**Information supplied:**
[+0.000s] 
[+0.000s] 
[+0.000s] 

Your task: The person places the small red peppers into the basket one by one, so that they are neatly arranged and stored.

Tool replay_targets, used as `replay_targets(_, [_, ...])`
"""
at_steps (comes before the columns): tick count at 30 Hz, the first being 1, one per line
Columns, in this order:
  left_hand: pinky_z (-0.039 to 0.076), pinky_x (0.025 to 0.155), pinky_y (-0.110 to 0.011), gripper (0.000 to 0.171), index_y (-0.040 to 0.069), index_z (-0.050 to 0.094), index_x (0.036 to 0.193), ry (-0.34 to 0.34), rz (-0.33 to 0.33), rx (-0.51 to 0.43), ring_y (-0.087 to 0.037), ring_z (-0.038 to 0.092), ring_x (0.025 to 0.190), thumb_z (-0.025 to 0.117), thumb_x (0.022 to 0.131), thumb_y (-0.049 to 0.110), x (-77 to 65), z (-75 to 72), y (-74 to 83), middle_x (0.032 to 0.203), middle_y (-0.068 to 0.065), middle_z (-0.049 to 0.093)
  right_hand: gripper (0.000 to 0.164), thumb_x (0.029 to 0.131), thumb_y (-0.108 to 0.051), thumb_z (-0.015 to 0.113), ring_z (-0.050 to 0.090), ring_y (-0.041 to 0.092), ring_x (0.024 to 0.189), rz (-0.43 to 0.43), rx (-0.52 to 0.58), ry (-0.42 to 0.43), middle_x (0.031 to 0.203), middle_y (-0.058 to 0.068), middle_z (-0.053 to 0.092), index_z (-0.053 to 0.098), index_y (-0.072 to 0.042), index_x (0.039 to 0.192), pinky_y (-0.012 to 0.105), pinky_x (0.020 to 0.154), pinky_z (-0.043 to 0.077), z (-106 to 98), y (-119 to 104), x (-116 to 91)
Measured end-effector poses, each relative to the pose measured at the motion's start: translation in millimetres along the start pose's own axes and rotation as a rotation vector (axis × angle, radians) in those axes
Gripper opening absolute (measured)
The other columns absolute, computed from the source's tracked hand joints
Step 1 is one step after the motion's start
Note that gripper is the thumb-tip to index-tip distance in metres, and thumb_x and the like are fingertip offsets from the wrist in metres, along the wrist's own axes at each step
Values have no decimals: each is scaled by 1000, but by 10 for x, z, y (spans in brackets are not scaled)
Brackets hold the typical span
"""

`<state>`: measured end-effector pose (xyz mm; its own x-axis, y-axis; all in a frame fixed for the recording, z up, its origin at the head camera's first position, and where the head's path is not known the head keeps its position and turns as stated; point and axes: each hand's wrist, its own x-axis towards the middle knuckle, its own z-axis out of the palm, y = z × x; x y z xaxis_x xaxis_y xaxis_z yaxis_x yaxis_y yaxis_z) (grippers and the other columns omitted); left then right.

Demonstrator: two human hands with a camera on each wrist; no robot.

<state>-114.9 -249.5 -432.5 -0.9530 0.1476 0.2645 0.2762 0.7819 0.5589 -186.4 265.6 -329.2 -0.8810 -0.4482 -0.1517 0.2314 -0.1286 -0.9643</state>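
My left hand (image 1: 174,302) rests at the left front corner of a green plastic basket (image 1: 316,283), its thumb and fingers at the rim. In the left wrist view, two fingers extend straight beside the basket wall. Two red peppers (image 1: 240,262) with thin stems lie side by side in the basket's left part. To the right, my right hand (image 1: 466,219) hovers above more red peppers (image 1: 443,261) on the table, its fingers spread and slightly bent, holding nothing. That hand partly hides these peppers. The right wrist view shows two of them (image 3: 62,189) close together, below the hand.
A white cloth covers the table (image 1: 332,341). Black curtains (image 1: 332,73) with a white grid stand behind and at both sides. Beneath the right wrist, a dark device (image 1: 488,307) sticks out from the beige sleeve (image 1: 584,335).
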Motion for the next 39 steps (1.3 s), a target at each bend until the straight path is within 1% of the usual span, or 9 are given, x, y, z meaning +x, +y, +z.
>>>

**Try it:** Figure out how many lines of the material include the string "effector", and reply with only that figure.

**Reply:** 2